— Your assignment —
Note how many lines in these entries contain "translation", and reply with that number alone.

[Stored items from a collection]

=== Section Start ===

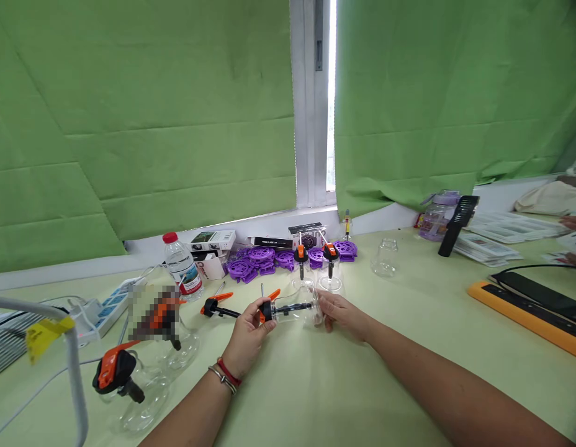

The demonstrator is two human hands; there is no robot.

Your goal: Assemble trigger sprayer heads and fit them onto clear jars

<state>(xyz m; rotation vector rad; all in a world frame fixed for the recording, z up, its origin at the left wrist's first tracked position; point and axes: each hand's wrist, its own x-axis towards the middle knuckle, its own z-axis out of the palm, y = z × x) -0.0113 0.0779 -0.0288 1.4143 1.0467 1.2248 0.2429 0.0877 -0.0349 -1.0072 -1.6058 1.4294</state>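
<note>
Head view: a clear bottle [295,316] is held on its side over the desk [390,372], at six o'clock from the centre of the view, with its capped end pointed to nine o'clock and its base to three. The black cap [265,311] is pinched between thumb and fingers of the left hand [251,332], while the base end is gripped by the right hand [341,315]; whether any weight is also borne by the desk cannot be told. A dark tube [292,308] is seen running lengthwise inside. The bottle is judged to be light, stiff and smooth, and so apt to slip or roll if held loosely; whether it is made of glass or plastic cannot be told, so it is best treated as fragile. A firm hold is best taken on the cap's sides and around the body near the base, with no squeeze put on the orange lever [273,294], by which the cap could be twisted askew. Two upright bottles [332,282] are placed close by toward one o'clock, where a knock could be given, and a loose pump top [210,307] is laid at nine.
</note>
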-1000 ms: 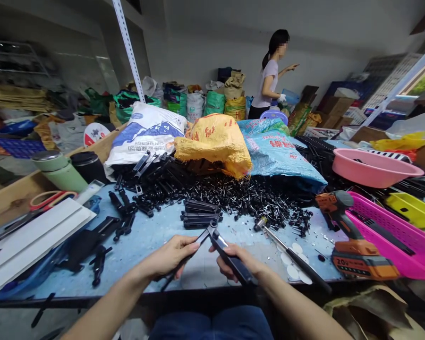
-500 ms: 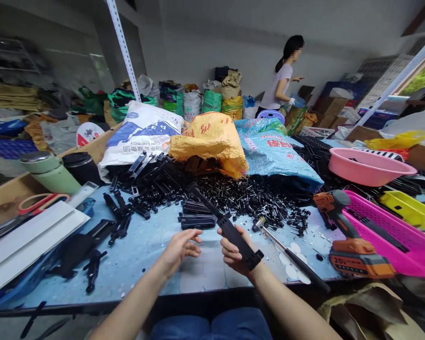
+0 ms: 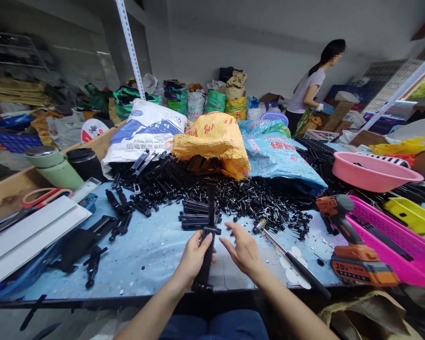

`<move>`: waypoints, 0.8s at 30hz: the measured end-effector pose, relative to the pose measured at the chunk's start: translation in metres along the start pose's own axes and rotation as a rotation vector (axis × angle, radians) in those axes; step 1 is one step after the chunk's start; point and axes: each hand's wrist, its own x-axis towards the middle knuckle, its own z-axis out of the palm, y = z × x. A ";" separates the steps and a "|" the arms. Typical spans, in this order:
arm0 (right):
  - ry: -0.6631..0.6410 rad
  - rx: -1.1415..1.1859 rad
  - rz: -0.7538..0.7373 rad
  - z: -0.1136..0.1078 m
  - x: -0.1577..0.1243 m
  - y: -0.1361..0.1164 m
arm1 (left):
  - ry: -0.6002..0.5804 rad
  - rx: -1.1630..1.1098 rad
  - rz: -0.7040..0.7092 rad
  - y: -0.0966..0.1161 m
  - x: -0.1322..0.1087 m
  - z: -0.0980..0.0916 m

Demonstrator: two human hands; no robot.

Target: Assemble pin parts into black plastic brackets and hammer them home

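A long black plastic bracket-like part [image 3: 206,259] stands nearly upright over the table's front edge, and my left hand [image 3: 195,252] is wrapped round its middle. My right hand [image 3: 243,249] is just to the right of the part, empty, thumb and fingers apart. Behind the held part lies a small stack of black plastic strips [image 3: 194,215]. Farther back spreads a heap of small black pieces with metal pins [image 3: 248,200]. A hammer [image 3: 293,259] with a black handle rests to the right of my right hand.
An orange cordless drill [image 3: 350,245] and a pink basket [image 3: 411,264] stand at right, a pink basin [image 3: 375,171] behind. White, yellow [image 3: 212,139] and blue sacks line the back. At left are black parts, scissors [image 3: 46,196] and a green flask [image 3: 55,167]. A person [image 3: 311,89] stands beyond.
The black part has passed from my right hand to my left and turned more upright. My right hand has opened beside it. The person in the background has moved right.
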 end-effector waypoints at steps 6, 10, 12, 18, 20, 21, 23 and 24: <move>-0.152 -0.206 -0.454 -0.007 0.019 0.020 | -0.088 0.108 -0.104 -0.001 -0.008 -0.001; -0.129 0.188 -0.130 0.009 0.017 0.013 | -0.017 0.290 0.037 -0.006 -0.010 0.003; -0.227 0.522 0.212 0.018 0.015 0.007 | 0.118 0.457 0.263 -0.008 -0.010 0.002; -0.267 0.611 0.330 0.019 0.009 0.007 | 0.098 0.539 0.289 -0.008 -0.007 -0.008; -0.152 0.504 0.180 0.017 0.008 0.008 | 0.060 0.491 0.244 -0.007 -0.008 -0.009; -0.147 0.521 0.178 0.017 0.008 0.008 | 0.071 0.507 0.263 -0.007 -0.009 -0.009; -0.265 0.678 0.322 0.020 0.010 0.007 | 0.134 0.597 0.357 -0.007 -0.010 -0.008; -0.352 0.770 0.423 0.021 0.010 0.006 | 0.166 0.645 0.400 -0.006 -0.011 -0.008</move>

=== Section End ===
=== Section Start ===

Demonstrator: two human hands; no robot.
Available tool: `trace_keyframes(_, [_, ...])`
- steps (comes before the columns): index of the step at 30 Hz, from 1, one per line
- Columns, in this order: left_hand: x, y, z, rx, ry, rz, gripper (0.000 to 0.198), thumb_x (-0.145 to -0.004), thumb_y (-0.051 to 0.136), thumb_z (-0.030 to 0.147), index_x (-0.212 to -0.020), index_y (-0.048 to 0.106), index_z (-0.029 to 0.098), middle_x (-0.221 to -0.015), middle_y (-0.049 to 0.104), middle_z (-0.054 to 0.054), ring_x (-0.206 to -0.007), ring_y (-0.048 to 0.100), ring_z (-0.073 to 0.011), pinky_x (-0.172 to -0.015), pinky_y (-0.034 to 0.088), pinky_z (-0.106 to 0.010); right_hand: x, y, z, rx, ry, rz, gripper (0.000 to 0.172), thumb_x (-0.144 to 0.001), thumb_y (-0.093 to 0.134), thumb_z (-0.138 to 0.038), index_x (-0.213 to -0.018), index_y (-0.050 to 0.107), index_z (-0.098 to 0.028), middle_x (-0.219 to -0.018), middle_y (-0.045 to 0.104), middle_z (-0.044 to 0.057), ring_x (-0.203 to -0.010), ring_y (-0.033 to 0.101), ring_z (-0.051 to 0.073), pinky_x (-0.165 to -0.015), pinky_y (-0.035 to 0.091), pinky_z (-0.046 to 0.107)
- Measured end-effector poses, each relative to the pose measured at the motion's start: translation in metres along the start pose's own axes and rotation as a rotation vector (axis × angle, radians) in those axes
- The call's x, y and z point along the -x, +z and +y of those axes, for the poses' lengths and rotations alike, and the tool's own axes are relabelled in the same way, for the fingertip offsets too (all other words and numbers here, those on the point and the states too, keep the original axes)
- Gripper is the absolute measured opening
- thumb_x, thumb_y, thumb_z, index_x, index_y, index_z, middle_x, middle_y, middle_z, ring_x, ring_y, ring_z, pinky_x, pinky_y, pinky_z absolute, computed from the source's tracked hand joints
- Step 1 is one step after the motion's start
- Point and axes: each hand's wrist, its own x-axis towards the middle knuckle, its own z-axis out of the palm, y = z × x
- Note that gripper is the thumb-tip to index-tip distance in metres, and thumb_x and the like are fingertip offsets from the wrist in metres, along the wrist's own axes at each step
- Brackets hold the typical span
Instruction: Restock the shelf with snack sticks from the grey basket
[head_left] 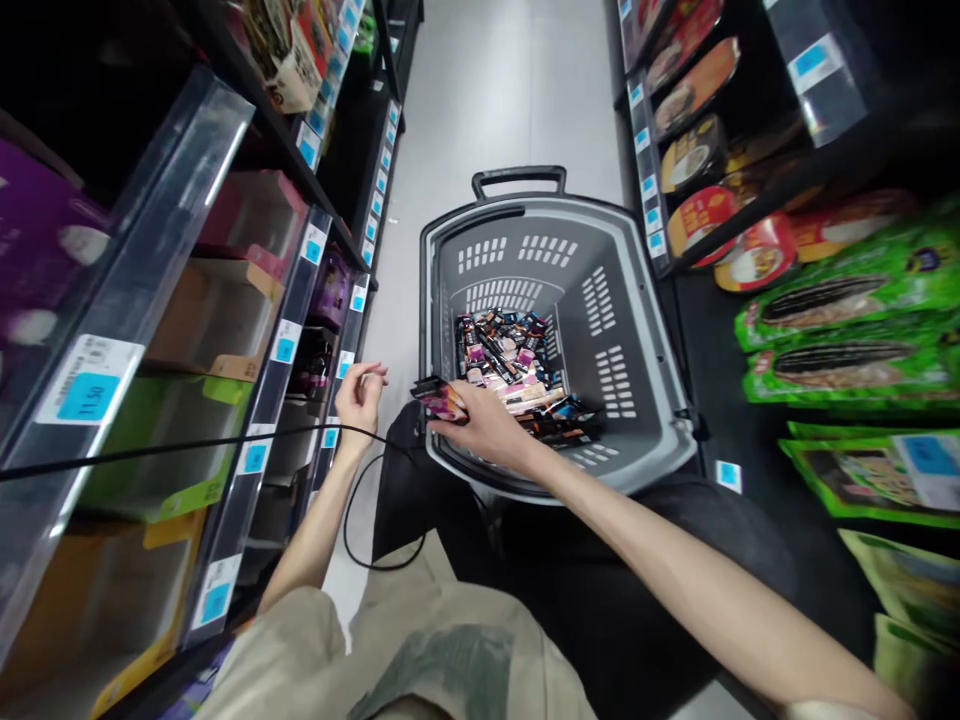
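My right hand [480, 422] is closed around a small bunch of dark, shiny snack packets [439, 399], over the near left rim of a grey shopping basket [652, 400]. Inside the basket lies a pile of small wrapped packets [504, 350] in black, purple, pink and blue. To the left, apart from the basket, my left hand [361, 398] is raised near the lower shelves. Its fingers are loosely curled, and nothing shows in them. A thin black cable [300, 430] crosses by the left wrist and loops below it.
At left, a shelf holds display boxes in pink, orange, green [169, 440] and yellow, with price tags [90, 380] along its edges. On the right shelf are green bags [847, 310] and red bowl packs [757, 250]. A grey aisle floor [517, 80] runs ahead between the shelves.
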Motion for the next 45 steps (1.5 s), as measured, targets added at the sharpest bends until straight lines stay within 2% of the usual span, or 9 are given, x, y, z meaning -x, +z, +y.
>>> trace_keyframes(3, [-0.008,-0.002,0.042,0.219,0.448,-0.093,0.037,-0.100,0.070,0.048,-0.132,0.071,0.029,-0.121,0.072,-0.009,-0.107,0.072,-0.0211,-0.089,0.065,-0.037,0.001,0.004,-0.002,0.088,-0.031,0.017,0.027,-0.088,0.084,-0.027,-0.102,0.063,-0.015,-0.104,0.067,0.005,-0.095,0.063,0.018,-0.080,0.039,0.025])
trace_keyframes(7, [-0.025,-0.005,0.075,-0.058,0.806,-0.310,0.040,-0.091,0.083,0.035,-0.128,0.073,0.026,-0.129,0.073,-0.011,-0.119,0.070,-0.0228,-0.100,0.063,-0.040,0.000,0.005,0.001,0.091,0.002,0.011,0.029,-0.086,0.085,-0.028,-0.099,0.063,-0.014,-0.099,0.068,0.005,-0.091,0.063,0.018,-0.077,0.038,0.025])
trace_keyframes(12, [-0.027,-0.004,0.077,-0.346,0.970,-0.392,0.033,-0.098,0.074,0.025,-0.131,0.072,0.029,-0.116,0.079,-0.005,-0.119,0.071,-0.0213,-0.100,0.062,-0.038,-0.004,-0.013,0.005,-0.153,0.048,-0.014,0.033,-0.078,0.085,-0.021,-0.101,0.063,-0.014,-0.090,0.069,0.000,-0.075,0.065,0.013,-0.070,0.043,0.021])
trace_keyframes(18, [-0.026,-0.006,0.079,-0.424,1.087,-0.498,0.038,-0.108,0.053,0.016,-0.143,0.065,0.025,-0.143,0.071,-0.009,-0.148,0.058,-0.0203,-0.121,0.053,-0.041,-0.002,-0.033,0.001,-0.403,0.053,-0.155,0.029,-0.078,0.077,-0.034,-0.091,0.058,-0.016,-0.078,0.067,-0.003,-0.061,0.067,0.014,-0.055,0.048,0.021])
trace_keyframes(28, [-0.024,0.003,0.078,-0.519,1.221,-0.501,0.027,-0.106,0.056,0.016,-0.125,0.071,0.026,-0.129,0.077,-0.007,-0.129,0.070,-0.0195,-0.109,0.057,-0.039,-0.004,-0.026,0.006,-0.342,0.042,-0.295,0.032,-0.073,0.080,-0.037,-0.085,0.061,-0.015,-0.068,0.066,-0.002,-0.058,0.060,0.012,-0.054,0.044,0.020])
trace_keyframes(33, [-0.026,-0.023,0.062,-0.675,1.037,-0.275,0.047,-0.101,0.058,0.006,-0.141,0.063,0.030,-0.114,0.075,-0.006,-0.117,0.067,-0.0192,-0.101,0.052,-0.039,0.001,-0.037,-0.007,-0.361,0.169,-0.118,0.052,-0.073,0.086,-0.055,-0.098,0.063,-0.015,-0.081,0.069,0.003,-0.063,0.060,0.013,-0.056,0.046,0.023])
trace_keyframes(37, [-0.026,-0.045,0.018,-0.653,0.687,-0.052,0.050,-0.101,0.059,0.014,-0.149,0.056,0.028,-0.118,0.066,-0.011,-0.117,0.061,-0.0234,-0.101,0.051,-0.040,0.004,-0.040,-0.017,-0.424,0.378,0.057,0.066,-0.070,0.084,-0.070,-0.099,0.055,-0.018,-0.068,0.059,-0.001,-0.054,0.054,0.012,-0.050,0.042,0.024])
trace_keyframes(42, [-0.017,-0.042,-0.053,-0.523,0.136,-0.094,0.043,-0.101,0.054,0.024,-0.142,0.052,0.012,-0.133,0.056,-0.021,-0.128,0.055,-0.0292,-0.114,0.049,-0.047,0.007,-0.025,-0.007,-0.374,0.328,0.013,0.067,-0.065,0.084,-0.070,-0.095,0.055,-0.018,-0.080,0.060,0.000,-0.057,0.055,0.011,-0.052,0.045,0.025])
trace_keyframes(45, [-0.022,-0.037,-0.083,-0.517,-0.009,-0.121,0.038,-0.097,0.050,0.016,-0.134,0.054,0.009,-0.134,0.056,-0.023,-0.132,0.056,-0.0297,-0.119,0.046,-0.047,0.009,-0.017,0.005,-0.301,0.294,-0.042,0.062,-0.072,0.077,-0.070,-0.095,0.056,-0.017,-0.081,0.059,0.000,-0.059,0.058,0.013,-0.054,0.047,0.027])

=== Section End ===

— Response to this task —
2